I happened across this answer to a similar question, but it doesn't clear up my confusion. It provides another example that successfully compiles (modified to match earlier examples):
using namespace std::literals
using types = std::tuple<std::string, int>;
template<std::size_t t> auto func3() -> std::tuple_element_t<t, types>;
template<> std::string func3<0>() { return "1"s; }
template<> int func3<1>() { return 1; }
This makes sense to me, and it shows me a mechanism through which the compiler could be getting func1 to compile: Deduce the return types of the specializations to string and int, then deduce the overall template return type to depend on its template parameter with something like tuple_element_t. However, if the compiler were able to do that second step, I see no reason for it to not be able to use it for func2 as well.
What is happening to cause func1 to successfully compile? Why can't it be done for func2?
From the C++23 Standard (9.2.9.6 Placeholder type specifiers)
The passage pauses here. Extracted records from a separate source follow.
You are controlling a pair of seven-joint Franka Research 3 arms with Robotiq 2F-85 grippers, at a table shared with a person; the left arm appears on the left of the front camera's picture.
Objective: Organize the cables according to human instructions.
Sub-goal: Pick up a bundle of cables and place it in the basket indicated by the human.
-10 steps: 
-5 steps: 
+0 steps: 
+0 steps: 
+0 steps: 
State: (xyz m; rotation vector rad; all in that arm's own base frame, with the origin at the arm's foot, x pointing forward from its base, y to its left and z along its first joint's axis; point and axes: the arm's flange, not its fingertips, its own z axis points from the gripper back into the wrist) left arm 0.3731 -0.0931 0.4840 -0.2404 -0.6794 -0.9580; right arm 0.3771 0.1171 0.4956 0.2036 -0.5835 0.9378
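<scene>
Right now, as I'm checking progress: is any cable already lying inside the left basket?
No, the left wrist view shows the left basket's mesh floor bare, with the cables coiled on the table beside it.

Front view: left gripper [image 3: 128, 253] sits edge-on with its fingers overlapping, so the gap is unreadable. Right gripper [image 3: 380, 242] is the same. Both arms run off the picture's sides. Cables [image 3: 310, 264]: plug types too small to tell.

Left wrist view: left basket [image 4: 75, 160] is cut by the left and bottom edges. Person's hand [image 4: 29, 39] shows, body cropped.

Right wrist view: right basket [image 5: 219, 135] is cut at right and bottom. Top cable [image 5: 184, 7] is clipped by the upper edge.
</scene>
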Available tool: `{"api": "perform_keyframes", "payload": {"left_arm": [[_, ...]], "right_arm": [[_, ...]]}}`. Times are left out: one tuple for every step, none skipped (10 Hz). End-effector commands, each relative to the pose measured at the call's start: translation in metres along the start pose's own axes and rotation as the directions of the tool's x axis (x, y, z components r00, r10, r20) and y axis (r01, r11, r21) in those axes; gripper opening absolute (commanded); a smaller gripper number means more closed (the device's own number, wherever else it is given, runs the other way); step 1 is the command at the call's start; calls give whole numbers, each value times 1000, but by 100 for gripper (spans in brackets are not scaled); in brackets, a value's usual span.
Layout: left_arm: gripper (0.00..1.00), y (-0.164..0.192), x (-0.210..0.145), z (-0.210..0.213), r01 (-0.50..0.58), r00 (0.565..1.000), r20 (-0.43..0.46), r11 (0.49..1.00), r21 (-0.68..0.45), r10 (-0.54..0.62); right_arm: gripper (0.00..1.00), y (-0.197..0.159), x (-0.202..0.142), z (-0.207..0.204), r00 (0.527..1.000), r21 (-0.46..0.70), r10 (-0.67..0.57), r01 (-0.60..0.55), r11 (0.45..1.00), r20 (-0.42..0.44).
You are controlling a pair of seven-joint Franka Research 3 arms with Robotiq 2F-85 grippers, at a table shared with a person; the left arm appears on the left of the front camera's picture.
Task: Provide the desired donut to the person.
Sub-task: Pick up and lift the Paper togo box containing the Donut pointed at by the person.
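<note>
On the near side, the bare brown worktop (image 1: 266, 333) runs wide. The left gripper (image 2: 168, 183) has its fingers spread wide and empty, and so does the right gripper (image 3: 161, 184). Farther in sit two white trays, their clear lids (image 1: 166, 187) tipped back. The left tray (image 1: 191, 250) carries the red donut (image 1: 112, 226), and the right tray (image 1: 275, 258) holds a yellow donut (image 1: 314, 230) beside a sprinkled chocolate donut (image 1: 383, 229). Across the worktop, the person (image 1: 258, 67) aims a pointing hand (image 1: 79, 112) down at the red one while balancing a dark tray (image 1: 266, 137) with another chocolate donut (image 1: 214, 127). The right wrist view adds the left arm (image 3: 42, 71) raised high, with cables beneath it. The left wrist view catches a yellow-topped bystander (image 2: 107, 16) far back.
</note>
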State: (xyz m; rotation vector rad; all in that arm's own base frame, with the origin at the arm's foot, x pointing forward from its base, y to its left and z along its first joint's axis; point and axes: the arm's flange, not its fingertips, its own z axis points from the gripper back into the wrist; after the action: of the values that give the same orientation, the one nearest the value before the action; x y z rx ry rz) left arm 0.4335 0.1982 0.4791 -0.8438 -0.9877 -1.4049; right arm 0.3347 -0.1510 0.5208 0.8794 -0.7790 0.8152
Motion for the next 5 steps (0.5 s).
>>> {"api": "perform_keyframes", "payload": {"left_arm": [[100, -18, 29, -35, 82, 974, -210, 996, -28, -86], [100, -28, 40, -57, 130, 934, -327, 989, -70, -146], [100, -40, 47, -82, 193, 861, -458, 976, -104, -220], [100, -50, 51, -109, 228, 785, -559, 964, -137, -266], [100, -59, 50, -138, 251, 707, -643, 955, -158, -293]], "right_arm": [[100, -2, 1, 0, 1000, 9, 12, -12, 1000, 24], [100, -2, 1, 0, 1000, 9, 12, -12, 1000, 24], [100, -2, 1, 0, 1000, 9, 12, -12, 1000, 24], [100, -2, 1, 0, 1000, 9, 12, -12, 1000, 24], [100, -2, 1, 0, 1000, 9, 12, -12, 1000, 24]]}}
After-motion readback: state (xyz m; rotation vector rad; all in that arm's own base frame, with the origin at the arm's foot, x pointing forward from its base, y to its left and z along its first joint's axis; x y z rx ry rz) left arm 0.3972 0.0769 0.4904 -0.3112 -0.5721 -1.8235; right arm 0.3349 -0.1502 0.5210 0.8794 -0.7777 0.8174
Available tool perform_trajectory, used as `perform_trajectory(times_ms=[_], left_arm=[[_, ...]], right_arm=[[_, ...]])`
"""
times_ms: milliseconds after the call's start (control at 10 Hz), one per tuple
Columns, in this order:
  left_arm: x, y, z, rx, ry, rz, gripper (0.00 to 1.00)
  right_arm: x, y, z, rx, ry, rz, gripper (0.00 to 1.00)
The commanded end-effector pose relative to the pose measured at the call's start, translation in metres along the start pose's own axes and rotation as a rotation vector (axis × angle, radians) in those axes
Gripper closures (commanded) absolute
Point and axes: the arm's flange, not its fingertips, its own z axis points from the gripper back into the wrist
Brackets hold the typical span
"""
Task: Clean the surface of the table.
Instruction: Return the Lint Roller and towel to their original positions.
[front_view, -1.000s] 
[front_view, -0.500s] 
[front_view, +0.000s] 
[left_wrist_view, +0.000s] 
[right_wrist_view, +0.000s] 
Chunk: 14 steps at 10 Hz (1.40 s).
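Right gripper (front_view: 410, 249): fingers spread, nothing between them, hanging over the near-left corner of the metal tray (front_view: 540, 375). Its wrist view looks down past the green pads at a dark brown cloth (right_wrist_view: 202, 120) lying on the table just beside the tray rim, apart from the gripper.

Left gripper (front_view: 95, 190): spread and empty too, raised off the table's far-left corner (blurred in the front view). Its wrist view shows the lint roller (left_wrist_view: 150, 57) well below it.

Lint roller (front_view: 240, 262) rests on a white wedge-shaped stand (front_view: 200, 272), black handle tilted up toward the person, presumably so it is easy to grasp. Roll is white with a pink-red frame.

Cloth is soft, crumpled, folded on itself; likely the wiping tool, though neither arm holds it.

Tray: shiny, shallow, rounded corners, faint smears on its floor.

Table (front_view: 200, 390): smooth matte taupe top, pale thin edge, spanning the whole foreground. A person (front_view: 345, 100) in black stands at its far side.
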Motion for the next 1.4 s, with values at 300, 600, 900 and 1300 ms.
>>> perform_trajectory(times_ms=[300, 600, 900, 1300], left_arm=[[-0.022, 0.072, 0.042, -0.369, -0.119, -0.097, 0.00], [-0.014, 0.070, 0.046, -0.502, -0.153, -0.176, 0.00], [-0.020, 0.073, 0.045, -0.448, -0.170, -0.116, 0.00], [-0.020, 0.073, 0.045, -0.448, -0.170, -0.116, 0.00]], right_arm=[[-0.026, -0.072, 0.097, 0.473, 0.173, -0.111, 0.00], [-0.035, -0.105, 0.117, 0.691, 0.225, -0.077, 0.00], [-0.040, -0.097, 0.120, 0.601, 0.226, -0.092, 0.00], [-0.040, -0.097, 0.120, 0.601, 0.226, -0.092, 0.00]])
13 If a function or function template F has a declared return type that uses a placeholder type, redeclarations or specializations of F shall use that placeholder type, not a deduced type; otherwise, they shall not use a placeholder type.
And there is an example
template <typename T> auto g(T t) { return t; } // #1
template auto g(int); // OK, return type is int
template char g(char); // error: no matching template
template<> auto g(double); // OK, forward declaration with unknown return type
template <class T> T g(T t) { return t; } // OK, not functionally equivalent to #1
template char g(char); // OK, now there is a matching template
template auto g(float); // still matches #1
Actually if you have two declarations like
auto f();
int f();
then the second declaration redeclares the first function declaration with different return type specifier. Placeholders are type specifiers .
Don't mix trailing return types with return types with placeholders.